Maine PBS’s “”Maine Watch”” hasn’t been watching, nor has the rest of the media or the government.

It should be of no surprise that Great Northern went under. We’ve all known for years that the Maine papermaking industry is not competitive in a globalized world. That’s why the corporations have been unloading forest land here in Maine.

The people of Maine cannot wait, hoping against hope, that something will happen to save good jobs as the world economy changes. The media has to report what’s happening even when it hurts to hear the “”news.”” The government needs to be proactive in anticipating what is happening in the world and what impact it will have on Maine jobs.

Neither the media nor the government does this. The emphasis is on appearances. “Thank God it didn’t happen on my watch,” I imagine Angus saying as he tools around in his land yacht.

Mike Michaud says we need to level the playing field and protect Maine jobs. Well, Mike, the playing field is being leveled. Protectionism isn’t going to save us. The rest of the world is sweeping us by while we make believe it can be economically viable to make shirts in Waterville.
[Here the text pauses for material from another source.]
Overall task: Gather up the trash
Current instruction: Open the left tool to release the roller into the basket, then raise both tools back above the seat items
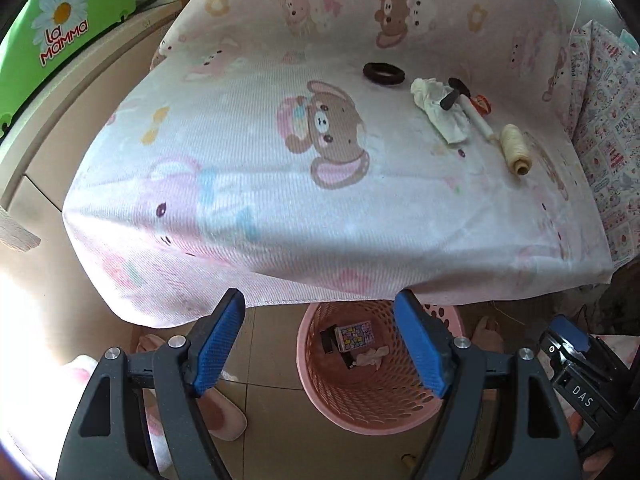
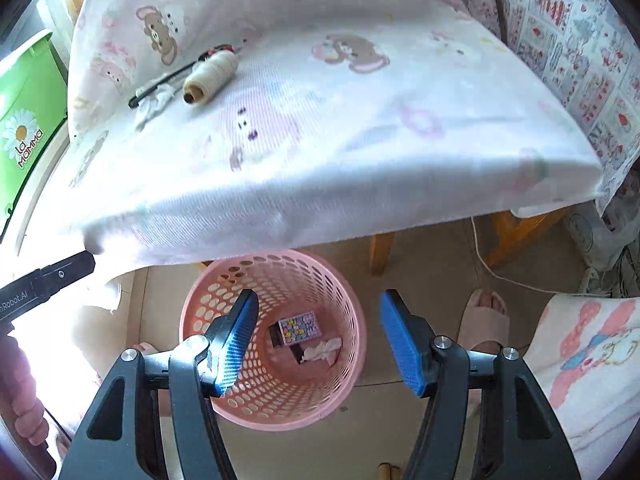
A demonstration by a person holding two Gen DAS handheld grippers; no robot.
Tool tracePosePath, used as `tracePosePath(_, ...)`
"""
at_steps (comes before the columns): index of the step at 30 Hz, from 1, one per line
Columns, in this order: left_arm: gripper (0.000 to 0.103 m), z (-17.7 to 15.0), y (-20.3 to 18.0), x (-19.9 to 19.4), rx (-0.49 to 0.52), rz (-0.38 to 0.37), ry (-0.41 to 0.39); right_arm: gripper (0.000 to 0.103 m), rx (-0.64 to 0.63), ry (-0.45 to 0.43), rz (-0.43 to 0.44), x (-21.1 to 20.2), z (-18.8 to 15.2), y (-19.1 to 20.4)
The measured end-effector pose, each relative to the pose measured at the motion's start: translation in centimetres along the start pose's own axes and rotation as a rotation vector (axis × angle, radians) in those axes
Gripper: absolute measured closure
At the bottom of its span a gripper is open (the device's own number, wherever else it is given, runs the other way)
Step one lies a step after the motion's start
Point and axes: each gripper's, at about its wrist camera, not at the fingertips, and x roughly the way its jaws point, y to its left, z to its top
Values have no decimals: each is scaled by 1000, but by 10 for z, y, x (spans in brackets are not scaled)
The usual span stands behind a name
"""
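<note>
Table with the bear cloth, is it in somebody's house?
Probably a home. The table wears a cartoon bear cloth, a pink laundry-style basket serves as the trash bin on the tiled floor, and a foot in a house slipper stands beside it.

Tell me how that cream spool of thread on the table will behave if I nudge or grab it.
The spool of thread lies on its side, so it will probably roll when nudged. Its wound surface looks grippy rather than slick, and it is likely light. The soft cloth may slow any roll.

Pink perforated basket (image 2: 276,280); white-pink tablecloth (image 1: 280,208) with brown bear print; cream thread spool (image 1: 514,148); black ring (image 1: 383,73); green bin (image 1: 52,32) (daisy logo); blue gripper pads (image 2: 402,346).
</note>
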Motion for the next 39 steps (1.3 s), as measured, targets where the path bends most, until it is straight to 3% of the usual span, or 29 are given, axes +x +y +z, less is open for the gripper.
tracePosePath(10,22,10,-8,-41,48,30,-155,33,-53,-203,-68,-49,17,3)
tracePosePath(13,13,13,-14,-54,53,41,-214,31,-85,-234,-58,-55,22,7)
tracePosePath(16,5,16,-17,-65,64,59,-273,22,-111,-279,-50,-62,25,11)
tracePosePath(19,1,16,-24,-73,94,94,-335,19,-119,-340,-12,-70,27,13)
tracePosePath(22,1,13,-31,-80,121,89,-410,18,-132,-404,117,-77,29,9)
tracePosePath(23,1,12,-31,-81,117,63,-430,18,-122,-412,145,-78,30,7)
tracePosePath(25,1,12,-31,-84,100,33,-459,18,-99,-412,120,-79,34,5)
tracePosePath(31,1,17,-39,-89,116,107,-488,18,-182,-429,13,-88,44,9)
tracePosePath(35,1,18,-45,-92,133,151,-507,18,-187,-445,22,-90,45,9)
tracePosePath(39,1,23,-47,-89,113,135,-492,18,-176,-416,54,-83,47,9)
We live in a world full of potential just begging to be actualized. We have every reason to be hopeful as long as we can be real. We need to expect more from the managers of government.
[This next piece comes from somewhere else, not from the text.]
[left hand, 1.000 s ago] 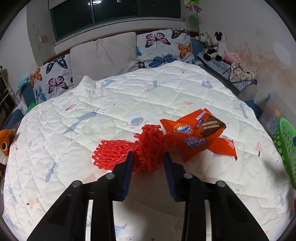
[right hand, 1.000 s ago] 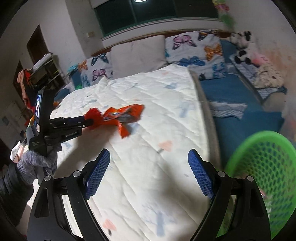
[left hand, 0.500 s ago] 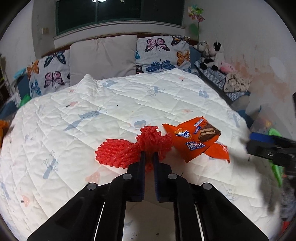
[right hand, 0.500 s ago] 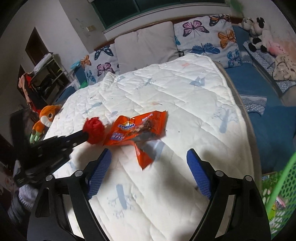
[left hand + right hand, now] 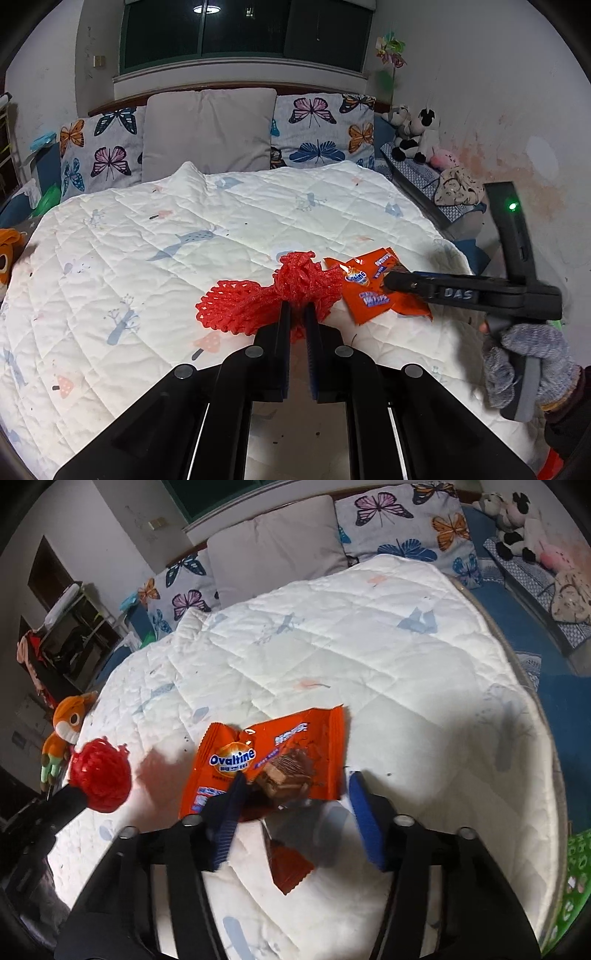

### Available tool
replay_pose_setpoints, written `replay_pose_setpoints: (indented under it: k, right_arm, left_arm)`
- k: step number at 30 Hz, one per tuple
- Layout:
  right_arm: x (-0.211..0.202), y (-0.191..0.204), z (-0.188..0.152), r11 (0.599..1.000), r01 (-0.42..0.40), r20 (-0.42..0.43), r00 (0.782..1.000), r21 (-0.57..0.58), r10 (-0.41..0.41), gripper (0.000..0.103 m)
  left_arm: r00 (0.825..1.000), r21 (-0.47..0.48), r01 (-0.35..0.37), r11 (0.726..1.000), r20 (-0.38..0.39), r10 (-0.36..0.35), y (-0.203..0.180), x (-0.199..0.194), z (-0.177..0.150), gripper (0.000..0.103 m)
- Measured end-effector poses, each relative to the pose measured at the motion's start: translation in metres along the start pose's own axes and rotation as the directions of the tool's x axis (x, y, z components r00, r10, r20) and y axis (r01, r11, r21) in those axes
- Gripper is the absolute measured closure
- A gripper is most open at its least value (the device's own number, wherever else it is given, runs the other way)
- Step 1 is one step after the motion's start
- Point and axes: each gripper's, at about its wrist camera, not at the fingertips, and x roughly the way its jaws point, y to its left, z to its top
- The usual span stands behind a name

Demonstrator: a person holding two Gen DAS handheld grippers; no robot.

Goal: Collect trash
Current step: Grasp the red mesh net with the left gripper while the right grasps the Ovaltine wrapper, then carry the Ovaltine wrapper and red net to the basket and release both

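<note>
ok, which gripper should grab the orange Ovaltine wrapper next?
Right. The right gripper already straddles the orange wrapper on the quilt, jaws closing around it. The left gripper is shut on the red foam net, so it is occupied.

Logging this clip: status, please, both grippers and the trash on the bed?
Left gripper shut on red mesh net. Right gripper closing around orange Ovaltine wrapper, not yet clamped. Nothing in the way.
</note>
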Motion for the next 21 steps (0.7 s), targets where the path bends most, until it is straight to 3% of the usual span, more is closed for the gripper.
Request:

It is embarrassing that a company like Great Northern goes under and people are surprised.

Legislators and top managers in the executive branch are smart people. They know what’s going on with the economy and you can be sure the demise of Great Northern is only a symptom of what’s to come.

Just like investors need boards of directors to ride herd on the performance of corporations, we, the governed, need the Legislature to ride herd on the government.

As long as we don’t expect functionality from government, we can be sure we won’t get it.